Within the data below, find the string "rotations" and return each line where it occurs.

+++ Information +++

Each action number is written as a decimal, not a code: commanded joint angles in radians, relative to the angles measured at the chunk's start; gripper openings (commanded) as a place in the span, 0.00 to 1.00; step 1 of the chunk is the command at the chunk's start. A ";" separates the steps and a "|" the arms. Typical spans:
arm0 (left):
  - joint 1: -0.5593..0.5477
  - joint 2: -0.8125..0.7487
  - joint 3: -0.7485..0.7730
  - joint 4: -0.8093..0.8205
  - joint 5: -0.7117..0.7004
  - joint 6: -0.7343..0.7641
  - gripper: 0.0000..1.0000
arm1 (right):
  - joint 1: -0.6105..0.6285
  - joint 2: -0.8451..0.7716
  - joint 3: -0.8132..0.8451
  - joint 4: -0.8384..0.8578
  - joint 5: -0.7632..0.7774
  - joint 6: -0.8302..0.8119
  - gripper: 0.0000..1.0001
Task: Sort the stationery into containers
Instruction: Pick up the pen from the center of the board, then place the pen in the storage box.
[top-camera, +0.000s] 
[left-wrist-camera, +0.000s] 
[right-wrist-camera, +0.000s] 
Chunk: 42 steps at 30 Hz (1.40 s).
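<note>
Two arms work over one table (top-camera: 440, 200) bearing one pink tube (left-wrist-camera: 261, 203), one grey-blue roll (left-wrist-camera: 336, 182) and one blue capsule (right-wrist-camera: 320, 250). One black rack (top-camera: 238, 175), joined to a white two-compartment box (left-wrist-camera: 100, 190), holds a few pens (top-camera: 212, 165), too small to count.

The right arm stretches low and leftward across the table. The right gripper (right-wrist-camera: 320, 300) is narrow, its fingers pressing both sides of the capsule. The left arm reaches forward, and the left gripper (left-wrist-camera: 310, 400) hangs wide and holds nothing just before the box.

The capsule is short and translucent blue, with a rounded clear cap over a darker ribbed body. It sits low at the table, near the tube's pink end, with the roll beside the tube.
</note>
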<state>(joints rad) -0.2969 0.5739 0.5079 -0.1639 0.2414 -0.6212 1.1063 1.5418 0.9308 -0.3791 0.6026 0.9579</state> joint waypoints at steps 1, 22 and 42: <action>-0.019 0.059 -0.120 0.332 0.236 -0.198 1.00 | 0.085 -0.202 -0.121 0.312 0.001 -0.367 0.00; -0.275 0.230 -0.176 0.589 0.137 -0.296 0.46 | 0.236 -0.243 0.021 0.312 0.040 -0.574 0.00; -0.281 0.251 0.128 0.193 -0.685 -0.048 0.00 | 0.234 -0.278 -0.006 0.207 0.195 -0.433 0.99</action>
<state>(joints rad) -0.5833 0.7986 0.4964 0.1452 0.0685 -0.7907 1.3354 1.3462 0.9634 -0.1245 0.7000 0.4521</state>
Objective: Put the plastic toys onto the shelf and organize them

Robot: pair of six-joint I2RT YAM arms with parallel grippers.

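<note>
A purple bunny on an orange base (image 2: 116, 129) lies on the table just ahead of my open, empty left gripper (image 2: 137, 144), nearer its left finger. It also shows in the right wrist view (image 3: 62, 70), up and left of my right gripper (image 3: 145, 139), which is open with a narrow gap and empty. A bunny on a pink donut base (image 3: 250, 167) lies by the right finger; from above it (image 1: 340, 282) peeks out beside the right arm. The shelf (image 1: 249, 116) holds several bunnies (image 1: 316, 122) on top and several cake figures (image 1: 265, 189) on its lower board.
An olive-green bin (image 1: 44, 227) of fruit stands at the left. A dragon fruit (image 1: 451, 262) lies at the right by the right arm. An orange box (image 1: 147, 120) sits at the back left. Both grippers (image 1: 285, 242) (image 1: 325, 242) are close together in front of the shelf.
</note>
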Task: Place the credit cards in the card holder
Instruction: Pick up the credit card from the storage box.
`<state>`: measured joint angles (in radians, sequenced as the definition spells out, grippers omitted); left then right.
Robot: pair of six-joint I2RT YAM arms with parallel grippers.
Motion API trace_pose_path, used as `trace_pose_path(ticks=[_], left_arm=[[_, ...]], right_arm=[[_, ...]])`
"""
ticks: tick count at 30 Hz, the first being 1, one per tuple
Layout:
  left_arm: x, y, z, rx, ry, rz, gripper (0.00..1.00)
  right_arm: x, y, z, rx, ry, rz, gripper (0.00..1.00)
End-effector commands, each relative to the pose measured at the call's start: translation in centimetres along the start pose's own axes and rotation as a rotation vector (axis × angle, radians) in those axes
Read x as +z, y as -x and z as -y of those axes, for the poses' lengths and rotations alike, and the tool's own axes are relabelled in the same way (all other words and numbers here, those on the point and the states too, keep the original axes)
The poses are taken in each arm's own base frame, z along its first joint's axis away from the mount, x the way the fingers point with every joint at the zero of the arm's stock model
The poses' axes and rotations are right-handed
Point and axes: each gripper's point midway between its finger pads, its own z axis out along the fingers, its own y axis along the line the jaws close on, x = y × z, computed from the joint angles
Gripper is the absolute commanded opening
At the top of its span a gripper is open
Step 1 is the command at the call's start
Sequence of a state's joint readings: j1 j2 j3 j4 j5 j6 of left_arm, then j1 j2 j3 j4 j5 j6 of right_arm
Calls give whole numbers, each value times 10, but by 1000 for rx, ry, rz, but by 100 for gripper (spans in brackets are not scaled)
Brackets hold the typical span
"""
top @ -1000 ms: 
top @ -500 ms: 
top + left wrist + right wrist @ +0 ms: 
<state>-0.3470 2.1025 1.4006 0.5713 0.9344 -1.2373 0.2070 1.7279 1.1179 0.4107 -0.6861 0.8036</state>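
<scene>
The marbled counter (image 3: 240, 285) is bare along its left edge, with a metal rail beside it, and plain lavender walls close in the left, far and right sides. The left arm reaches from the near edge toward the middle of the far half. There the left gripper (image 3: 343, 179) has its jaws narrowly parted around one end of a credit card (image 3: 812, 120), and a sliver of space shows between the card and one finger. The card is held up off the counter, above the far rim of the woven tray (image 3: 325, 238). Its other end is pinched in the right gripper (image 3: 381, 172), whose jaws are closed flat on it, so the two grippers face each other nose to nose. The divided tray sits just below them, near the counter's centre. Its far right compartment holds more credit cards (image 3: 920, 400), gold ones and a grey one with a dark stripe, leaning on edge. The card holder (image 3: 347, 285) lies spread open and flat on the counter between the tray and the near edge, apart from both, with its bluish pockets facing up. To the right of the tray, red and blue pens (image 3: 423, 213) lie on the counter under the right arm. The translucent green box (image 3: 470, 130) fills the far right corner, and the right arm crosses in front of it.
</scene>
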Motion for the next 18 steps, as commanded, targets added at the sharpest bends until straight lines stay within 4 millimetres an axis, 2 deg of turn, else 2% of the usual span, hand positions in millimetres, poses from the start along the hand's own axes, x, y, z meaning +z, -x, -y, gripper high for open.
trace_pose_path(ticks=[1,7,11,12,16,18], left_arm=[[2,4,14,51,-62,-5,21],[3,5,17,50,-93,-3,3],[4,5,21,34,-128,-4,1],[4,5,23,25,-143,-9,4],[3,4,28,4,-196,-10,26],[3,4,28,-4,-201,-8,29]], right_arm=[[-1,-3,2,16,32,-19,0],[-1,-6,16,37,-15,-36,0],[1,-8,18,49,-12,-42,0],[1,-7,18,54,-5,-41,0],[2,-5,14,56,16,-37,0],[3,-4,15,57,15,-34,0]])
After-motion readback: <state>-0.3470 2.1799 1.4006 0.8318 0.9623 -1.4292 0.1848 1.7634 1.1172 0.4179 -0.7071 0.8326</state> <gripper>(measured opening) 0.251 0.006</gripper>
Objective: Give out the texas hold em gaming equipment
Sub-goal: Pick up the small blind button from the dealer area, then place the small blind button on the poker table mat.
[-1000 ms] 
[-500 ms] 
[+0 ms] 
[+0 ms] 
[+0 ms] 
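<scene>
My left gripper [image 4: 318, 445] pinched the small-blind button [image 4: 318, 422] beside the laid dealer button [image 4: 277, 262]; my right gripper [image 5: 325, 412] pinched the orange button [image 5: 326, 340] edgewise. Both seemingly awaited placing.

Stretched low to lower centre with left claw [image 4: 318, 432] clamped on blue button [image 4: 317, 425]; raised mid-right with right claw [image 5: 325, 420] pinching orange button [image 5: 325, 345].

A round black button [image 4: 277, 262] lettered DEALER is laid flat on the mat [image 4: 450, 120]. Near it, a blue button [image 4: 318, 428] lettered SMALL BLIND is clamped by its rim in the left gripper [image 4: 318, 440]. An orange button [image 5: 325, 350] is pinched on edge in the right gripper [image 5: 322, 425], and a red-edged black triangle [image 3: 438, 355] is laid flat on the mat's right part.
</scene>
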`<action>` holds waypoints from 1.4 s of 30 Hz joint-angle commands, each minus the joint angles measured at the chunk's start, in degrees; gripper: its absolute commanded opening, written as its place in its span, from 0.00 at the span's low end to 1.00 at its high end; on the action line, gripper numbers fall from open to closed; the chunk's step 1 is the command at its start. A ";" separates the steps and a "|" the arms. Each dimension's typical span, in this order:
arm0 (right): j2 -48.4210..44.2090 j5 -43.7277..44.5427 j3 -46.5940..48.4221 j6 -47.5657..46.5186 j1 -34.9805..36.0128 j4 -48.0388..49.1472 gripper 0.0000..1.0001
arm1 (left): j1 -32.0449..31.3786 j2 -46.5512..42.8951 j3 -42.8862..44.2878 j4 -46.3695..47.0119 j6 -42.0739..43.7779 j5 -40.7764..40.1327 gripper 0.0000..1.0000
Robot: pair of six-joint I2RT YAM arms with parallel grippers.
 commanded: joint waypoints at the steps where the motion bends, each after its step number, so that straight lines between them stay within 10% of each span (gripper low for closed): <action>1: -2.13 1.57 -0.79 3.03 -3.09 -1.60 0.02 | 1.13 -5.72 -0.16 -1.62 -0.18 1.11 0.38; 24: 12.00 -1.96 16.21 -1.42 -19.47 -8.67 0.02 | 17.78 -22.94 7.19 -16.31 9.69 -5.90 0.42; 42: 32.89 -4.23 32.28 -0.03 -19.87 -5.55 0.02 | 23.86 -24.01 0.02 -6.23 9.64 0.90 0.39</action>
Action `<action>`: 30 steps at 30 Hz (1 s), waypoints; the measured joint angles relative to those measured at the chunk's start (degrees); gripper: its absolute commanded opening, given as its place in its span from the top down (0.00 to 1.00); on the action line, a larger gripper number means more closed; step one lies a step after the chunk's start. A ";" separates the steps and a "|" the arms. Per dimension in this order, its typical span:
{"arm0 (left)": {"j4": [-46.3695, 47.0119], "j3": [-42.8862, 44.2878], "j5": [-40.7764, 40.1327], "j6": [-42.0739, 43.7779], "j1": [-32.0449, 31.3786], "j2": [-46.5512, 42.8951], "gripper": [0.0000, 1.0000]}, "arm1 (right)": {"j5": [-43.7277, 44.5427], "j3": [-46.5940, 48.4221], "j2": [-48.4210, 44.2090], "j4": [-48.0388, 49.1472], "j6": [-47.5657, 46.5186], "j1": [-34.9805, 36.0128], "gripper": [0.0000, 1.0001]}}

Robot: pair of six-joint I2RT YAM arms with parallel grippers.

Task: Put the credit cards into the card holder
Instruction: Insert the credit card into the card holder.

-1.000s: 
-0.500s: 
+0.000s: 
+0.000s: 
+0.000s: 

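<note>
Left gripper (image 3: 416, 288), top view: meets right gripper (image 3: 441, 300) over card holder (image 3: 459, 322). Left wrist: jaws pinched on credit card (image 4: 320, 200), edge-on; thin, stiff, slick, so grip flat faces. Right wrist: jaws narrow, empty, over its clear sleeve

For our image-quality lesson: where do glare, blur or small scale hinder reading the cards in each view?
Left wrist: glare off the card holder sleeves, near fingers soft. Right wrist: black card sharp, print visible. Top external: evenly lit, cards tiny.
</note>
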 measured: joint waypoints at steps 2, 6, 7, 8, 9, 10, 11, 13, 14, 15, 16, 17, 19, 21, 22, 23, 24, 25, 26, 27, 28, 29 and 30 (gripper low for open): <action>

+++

Exercise result:
Read x as +z, y as -x and z as -y of those axes, for the poses' lengths and rotations alike, and the tool's own axes are relabelled in the same way (all other words and numbers here, those on the point and the states too, keep the original axes)
The poses' axes and rotations are right-handed

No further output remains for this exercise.